The Department of Health and Hospitals said management of LSU’s W.O. Moss Regional Medical Center will be turned over to Lake Charles Memorial Hospital and West Calcasieu Cameron Hospital.
The arrangement, according to DHH, is similar to privatization plans for the operations of LSU’s hospitals in New Orleans, Houma, Lafayette and Baton Rouge. The Jindal administration also is seeking private managers for the university system’s other hospitals.
“This is the fifth proposed agreement for south Louisiana, strengthening safety net medical care, enhancing opportunities for medical students and creating a more sustainable health care system,” LSU hospitals chief Frank Opelka said in a statement released by DHH. “Each partnership is locally driven, making better use of existing resources and keeping care available in these communities.”
The details of the arrangement for W.O. Moss weren’t released Friday. DHH and LSU officials didn’t provide a copy of the agreement that has been signed with the private hospitals.
DHH said Lake Charles Memorial Hospital will make lease payments to the state. The money will be used to draw down federal dollars to pay for services. West Cameron Calcasieu Hospital will then sublease part of the property from Lake Charles Memorial Hospital.

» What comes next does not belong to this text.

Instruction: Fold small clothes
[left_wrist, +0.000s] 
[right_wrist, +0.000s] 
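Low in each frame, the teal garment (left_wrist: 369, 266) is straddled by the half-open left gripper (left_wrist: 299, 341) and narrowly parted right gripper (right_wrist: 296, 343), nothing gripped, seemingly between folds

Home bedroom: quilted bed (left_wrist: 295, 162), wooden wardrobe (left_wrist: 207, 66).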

The health department said the privatization plans will shrink state costs, while maintaining health services and graduate medical education programs. The private hospitals will be responsible for facility maintenance and operation, according to DHH.
The privatization arrangement needs approval from the LSU Board of Supervisors.
The board approved outsourcing plans for the New Orleans, Houma and Lafayette hospitals in December. A separate, similar plan for Baton Rouge was worked out a few years ago and takes effect within the next year.
LSU board members have said they hope to move the university system out of the hospital business and return the focus to education.
The lease agreements are designed to help fill budget gaps at the hospitals. Jindal stripped more than $300 million in state and federal funding for the LSU health system after Louisiana’s Medicaid financing was reduced by Congress.
Thousands of workers at the LSU health facilities will face layoffs under the plans and will have to reapply for their jobs with the private hospital operators.
The cooperative endeavor agreements for each privatization plan, when they are completed between the state and the hospitals, will go to lawmakers on the joint House and Senate budget committee for review. Opelka has said he hoped to have the transactions complete before the budget year ends June 30.